# [Action item]
The response should be the lines of the data, starting at the first and ending at the one that contains "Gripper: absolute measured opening", copied without change.

- - - - - - -

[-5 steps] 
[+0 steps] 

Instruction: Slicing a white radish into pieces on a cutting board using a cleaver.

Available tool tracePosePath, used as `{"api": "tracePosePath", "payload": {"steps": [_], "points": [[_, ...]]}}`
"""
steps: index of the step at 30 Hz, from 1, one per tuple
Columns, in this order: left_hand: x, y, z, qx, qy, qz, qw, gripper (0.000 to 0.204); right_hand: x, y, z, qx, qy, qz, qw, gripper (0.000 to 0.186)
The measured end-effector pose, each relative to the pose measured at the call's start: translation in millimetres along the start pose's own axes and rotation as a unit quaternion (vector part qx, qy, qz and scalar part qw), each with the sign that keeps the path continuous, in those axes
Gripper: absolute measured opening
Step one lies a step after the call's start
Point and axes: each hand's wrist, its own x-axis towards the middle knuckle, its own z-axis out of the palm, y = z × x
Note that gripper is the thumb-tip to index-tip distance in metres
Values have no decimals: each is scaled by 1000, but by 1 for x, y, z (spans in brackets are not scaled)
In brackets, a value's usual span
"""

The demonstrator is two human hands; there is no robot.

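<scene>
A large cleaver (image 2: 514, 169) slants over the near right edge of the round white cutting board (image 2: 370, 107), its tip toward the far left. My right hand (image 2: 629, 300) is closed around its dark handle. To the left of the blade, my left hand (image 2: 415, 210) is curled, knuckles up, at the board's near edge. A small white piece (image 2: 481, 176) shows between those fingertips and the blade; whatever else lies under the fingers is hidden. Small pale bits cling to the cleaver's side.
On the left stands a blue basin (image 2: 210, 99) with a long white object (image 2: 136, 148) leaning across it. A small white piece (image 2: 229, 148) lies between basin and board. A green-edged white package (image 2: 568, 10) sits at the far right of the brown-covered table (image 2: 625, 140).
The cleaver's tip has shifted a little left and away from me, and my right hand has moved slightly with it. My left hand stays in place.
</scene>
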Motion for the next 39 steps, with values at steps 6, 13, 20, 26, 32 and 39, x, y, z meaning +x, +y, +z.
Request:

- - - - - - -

# [Solution to this task]
[-5 steps] 
[+0 steps] 

Instruction: Slicing a white radish into pieces on a cutting board using a cleaver.

Available tool tracePosePath, used as `{"api": "tracePosePath", "payload": {"steps": [_], "points": [[_, ...]]}}`
"""
steps: index of the step at 30 Hz, from 1, one per tuple
Columns, in this order: left_hand: x, y, z, qx, qy, qz, qw, gripper (0.000 to 0.204); right_hand: x, y, z, qx, qy, qz, qw, gripper (0.000 to 0.186)
The measured end-effector pose, each relative to the pose measured at the call's start: translation in millimetres along the start pose's own axes and rotation as a unit quaternion (vector part qx, qy, qz and scalar part qw), each with the sign that keeps the path continuous, in those axes
Gripper: absolute measured opening

This output has been written out in full.